MUCII - zamrożenie budowy na 4 lata i ciężkie czasy w Riem

3 listopada 1980 r. nadszedł czas: w Erdinger Moos rozpoczęły się prace budowlane na nowym lotnisku w Monachium. Ale po zaledwie pięciu miesiącach zostali ponownie zatrzymani. Bawarski Sąd Administracyjny (VGH) nakazał wstrzymanie budowy 16 kwietnia 1981 r., uchylając „natychmiastową wykonalność” decyzji o zatwierdzeniu projektu. Główne uzasadnienie sądu: Gruntów pod nowe lotnisko będzie za dużo [...]

MUCII - zamrożenie budowy na 4 lata i ciężkie czasy w Riem

3 listopada 1980 r. nadszedł czas: w Erdinger Moos rozpoczęły się prace budowlane na nowym lotnisku w Monachium. Ale po zaledwie pięciu miesiącach zostali ponownie zatrzymani. Bawarski Sąd Administracyjny (VGH) nakazał wstrzymanie budowy 16 kwietnia 1981 r., uchylając „natychmiastową wykonalność” decyzji o zatwierdzeniu projektu.

Główne rozumowanie sądu: Pod nowe lotnisko wykorzystuje się zbyt dużo gruntów. Po zrewidowaniu planowania i zmniejszeniu wymaganego obszaru z 2050 ha do 1387 ha, Flughafen München GmbH wystąpiła o zmianę decyzji o zatwierdzeniu projektu. Po tym, jak dokumenty w społecznościach wokół nowego lotniska zostały ponownie przedstawione do komentarzy, rząd Górnej Bawarii wydał decyzję o zmianie planu w maju 1984 r. Na tej podstawie Bawarski Sąd Administracyjny zniósł wstrzymanie budowy 8 marca 1985 r. Prace budowlane na nowym lotnisku w Monachium wznowiono 19 grudnia 1985 r. - z około czteroletnim opóźnieniem.

Do czasu uruchomienia nowego lotniska spółka Flughafen München GmbH w Monachium-Riem stara się jak najlepiej wiązać koniec z końcem.
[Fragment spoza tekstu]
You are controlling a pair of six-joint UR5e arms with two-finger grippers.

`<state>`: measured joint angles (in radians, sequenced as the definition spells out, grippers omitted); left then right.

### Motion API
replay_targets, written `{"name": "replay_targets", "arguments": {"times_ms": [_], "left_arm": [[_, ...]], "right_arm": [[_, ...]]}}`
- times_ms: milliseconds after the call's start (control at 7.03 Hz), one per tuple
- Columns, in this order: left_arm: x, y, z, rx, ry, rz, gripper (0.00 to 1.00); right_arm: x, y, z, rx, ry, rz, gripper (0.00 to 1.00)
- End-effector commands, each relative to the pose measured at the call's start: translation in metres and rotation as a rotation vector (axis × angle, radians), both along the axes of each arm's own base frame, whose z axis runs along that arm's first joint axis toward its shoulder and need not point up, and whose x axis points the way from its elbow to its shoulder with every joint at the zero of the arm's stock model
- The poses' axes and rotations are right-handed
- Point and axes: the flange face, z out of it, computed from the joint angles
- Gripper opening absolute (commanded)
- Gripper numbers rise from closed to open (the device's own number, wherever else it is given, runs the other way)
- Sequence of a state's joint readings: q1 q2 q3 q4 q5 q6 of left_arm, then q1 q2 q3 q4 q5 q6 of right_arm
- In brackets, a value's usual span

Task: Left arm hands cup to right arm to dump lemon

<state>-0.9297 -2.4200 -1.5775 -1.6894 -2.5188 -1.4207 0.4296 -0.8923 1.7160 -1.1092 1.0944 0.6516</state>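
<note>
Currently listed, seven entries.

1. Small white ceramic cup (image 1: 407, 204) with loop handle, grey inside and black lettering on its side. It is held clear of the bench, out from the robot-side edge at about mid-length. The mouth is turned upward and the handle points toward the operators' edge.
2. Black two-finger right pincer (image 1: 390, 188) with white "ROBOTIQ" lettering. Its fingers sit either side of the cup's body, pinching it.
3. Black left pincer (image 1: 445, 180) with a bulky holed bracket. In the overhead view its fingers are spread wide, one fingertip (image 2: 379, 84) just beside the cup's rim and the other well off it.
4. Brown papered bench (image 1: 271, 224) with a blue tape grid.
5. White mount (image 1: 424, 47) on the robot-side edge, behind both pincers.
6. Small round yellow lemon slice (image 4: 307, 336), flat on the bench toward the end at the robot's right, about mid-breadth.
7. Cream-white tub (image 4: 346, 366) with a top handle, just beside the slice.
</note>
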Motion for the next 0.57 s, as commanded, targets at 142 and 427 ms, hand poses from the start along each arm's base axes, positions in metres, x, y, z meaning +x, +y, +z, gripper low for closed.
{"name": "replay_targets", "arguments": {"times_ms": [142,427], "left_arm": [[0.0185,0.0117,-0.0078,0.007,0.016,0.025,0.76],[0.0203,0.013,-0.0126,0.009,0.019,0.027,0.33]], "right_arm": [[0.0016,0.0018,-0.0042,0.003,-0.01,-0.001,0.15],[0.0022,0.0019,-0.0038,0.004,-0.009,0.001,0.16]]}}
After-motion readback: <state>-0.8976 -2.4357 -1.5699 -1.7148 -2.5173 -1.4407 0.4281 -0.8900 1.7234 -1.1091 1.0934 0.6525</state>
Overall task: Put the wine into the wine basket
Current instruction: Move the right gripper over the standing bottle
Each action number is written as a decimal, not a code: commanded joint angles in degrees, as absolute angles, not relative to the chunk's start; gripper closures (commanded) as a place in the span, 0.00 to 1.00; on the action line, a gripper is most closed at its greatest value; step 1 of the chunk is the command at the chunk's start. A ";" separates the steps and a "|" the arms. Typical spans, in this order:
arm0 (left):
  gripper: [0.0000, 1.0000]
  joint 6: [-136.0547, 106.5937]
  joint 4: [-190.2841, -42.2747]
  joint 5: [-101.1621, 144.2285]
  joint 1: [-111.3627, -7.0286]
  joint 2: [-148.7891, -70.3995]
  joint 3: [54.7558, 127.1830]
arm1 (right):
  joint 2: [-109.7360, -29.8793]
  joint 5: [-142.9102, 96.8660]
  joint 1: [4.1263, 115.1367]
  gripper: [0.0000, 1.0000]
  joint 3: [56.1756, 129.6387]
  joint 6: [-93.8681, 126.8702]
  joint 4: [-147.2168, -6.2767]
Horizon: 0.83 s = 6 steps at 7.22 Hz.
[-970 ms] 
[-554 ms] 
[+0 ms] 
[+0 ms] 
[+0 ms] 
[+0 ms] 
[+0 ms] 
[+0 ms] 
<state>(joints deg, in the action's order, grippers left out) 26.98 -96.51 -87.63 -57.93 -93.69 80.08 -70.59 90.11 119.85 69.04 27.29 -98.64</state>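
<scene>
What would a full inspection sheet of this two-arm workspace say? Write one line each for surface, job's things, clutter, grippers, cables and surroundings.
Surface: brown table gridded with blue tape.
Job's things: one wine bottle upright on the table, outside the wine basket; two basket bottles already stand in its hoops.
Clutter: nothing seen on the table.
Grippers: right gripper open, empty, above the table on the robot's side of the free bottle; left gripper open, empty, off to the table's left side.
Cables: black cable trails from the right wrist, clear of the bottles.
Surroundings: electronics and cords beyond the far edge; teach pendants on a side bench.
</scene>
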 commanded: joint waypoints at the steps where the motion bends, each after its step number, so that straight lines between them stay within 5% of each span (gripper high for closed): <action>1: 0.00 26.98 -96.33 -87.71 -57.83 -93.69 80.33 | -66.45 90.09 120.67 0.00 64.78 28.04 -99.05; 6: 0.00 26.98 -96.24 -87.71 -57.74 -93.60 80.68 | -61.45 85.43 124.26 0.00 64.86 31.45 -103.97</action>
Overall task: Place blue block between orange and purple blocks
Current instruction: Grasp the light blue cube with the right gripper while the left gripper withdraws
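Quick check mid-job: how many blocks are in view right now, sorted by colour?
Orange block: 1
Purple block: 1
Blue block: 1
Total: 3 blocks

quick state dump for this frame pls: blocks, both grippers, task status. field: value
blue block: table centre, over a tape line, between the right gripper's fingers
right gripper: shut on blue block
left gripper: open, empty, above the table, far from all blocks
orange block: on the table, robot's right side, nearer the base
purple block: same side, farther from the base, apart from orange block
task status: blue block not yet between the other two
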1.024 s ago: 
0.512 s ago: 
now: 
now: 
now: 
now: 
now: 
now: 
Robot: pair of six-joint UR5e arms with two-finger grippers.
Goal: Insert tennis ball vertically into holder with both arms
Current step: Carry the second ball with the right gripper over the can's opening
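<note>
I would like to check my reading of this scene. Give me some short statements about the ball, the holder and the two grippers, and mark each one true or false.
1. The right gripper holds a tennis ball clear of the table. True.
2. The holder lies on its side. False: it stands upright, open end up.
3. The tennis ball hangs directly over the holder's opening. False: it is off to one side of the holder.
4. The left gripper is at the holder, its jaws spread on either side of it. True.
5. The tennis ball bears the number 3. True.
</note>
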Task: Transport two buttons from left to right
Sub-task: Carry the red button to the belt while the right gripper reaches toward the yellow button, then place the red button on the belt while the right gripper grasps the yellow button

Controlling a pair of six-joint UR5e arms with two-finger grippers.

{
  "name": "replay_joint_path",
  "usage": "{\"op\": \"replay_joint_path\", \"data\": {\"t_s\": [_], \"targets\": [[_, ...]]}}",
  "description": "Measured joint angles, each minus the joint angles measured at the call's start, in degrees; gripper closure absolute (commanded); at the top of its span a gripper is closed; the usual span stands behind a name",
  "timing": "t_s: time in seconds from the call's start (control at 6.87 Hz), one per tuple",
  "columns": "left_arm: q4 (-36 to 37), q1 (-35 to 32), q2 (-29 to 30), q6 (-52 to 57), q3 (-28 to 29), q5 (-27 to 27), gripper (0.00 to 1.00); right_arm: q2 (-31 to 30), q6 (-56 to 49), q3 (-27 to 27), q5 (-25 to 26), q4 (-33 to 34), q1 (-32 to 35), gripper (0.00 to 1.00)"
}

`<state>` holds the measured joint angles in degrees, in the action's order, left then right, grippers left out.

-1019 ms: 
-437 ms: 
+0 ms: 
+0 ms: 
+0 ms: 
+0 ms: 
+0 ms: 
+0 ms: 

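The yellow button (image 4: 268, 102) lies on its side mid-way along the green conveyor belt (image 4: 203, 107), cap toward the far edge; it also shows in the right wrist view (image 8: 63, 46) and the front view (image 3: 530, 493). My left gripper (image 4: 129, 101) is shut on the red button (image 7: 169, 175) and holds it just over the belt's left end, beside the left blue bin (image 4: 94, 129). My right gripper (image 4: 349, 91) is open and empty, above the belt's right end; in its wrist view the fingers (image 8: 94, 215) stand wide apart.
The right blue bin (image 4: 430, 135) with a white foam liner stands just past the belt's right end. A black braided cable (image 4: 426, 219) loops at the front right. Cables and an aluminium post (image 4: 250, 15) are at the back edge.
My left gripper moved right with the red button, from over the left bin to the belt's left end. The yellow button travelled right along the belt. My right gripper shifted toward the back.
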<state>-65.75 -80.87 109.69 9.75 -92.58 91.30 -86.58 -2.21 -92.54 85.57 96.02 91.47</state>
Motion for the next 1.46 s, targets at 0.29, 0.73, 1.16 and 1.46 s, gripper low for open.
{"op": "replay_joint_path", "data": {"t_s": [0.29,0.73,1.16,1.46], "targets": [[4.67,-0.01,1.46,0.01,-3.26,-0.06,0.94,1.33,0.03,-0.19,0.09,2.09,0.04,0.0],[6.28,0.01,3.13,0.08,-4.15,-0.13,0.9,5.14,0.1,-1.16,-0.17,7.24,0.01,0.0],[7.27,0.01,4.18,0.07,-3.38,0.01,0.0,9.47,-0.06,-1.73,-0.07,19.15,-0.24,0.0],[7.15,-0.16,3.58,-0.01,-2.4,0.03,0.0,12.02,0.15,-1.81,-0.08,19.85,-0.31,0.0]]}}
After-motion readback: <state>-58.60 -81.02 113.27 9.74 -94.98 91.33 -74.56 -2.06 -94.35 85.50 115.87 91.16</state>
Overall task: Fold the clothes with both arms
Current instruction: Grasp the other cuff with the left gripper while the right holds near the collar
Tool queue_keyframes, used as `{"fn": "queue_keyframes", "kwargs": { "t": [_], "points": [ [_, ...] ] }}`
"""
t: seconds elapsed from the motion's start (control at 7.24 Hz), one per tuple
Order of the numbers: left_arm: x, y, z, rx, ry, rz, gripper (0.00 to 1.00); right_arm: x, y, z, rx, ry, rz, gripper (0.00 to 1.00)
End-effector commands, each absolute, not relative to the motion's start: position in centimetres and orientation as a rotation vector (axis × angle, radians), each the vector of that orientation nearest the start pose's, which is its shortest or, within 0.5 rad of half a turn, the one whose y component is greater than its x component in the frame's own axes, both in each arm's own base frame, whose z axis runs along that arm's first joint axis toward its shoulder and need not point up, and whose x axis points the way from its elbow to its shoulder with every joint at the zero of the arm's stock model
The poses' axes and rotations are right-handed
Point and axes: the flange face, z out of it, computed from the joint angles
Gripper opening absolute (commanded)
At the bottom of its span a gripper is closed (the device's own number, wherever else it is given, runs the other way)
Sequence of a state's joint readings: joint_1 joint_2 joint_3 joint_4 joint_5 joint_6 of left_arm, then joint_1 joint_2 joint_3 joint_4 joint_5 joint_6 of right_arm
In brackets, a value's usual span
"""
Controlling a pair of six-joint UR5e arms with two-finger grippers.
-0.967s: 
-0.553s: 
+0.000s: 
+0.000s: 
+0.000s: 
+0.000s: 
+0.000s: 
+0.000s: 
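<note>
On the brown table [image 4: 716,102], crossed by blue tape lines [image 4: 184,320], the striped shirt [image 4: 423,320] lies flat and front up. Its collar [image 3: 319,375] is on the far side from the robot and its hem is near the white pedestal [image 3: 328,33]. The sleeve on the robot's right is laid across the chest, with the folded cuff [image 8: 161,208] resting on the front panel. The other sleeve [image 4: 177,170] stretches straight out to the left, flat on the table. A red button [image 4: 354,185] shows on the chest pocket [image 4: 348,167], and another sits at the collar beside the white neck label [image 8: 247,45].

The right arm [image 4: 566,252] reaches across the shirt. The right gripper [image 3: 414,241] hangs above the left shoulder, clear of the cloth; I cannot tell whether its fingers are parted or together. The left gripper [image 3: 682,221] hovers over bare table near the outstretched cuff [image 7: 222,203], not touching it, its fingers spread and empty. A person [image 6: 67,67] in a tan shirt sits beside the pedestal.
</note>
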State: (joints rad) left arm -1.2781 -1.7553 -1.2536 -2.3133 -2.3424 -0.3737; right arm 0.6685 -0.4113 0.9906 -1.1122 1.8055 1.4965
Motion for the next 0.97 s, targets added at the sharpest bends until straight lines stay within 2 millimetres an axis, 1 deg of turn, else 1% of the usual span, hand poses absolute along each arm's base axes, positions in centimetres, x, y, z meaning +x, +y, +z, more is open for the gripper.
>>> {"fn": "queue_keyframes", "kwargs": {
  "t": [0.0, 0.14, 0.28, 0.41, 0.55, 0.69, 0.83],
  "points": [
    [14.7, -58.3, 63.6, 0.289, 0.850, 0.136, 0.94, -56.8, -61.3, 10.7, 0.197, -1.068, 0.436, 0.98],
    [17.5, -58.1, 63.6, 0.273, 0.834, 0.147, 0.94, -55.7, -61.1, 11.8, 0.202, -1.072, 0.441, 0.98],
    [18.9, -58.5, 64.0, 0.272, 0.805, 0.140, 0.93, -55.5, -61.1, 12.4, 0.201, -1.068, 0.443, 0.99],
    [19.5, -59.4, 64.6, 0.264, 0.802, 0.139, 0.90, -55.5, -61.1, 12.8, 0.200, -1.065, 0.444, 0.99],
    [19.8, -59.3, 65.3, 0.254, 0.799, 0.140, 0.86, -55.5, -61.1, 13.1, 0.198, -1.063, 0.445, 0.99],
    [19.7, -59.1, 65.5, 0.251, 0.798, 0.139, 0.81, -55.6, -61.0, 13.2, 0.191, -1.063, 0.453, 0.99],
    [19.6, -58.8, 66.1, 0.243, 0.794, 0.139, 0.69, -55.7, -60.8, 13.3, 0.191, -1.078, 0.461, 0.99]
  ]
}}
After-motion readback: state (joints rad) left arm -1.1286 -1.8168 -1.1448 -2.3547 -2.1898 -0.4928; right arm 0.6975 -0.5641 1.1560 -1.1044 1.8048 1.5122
Bo w latach 80. ruch lotniczy również doświadczył ogromnego ożywienia – w 1985 r. liczba pasażerów przekroczyła 8 milionów. Aby złagodzić najgorsze wąskie gardła, w listopadzie 1988 r. otwarto oddzielny terminal dla pasażerów czarterowych. Rozwiązanie prowizoryczne, jak w międzyczasie na nowoczesnym niegdyś lotnisku Monachium-Riem.